[Ocfs2-users] strange node reboot in RAC environment

Wed Feb 4 03:15:11 PST 2009

Are there any documents describing this ocfs and voting/ocr problem more in details?

mk

-----Opprinnelig melding-----
Fra: Schmitter, Martin [mailto:Martin.Schmitter at opitz-consulting.de]
Sendt: 4. februar 2009 11:35
Til: Kristiansen Morten; Ulf Zimmermann; Pedro Figueira; ocfs2-users at oss.oracle.com
Kopi: Ricardo Rocha Ramalho; Pedro Lopes Almeida
Emne: AW: [Ocfs2-users] strange node reboot in RAC environment

If you do not use CRS to handle 3rd party applications, ASM will be a good choice. So you won't have two cluster daemons. This will make your life easier, but not trivial.

BR

Martin Schmitter

--

OPITZ CONSULTING Gummersbach GmbH
Martin Schmitter - Fachinformatiker
Kirchstr. 6 - 51647 Gummersbach
http://www.opitz-consulting.de
Geschäftsführer: Bernhard Opitz, Martin Bertelsmeier
HRB-Nr. 39163 Amtsgericht Köln
________________________________________
Von: Kristiansen Morten [Morten.Kristiansen at hn-ikt.no]
Gesendet: Mittwoch, 4. Februar 2009 11:26
An: Schmitter, Martin; Ulf Zimmermann; Pedro Figueira; ocfs2-users at oss.oracle.com
Cc: Ricardo Rocha Ramalho; Pedro Lopes Almeida
Betreff: RE: [Ocfs2-users] strange node reboot in RAC environment

Would this be better with ASM?

mk

-----Opprinnelig melding-----
Fra: ocfs2-users-bounces at oss.oracle.com [mailto:ocfs2-users-bounces at oss.oracle.com] På vegne av Schmitter, Martin
Sendt: 4. februar 2009 11:18
Til: Kristiansen Morten; Ulf Zimmermann; Pedro Figueira; ocfs2-users at oss.oracle.com
Kopi: Ricardo Rocha Ramalho; Pedro Lopes Almeida
Emne: Re: [Ocfs2-users] strange node reboot in RAC environment

Hi Morten,

the main problem is, that you have two cluster systems.

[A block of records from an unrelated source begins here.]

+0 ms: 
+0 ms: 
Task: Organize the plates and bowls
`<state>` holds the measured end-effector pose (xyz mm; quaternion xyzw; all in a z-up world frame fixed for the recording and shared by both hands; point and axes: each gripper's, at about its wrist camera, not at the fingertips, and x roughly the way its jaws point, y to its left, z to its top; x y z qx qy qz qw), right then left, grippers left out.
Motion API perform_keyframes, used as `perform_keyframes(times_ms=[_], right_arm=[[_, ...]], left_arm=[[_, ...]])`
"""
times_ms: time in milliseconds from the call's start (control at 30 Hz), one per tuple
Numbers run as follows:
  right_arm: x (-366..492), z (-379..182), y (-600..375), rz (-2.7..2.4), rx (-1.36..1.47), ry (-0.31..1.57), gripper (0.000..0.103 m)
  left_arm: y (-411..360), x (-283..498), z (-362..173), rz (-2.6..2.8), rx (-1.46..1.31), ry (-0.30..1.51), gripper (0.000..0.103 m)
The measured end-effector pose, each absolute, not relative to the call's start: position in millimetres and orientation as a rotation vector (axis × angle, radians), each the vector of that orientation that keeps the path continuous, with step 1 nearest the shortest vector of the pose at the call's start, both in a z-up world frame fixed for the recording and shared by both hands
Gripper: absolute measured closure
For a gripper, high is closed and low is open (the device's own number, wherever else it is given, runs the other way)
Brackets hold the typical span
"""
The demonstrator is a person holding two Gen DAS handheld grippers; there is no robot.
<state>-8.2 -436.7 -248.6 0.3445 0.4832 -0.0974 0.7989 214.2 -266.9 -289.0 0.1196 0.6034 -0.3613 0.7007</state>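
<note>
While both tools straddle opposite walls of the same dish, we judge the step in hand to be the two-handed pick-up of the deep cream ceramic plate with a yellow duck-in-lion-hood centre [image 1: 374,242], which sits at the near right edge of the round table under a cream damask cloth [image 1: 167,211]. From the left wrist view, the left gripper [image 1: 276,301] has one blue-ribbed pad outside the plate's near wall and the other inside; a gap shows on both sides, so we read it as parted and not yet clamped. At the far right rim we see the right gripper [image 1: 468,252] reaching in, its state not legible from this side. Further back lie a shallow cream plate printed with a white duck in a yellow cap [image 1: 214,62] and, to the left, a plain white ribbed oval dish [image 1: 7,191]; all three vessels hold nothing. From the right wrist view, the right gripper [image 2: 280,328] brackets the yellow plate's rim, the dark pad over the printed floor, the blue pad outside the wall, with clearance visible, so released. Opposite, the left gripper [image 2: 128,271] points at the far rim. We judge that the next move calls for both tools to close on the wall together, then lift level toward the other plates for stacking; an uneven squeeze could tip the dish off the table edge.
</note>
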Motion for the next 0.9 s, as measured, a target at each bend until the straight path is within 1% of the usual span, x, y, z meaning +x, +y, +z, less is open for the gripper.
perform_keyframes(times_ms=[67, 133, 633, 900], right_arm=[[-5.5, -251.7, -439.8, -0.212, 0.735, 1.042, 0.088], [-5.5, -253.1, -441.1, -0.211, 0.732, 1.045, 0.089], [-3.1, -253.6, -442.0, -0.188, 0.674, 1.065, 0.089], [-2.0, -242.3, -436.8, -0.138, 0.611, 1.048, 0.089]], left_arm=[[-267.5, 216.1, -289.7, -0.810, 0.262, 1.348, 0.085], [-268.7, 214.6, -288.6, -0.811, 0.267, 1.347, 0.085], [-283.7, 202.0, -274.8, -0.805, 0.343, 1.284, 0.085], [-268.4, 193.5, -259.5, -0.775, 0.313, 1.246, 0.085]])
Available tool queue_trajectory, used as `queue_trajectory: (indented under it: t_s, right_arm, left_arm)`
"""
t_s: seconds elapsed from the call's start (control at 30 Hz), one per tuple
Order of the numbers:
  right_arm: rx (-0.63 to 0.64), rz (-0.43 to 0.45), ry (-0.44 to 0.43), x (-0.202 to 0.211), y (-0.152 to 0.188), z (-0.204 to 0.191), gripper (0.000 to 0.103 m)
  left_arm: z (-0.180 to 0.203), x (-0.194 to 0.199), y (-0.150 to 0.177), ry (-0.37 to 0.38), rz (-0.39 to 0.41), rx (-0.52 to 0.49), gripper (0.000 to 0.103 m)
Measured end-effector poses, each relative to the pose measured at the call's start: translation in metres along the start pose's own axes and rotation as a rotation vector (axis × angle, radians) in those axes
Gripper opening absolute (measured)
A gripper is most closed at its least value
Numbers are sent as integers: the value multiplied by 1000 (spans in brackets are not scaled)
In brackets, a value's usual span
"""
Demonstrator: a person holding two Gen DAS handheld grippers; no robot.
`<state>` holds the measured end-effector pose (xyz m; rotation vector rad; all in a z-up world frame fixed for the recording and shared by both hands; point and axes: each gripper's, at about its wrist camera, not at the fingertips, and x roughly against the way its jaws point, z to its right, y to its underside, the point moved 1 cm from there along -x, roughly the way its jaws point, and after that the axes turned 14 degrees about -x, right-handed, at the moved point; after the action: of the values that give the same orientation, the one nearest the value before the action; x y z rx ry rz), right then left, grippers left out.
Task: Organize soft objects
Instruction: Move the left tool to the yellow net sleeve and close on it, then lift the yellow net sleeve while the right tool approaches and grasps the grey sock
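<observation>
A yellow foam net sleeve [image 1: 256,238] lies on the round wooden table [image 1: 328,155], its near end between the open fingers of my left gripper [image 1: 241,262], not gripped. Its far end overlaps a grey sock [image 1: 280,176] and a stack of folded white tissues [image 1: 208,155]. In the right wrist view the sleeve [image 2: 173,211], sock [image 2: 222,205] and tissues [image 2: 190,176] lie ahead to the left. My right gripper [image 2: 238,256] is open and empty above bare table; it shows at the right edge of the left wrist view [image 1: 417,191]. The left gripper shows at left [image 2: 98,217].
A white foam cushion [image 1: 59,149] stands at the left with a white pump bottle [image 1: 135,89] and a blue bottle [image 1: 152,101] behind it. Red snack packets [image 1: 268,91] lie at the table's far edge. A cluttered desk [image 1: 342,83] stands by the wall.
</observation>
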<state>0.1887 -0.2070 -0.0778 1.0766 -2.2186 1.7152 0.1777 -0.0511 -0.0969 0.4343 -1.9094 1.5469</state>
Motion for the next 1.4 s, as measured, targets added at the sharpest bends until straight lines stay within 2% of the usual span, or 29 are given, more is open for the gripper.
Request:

Both do have fencing option. At a split brain, OCFS will prevent any DML. So the voting disk heartbeat (CRS) from every 2s won't be able to write his block to the voting disk. If this happens, the CRS starts his election as well. Now you have two cluster daemons shooting a node. If the worst comes to the worst, those nodes are not the same. With a two node cluster system you cluster would be dead!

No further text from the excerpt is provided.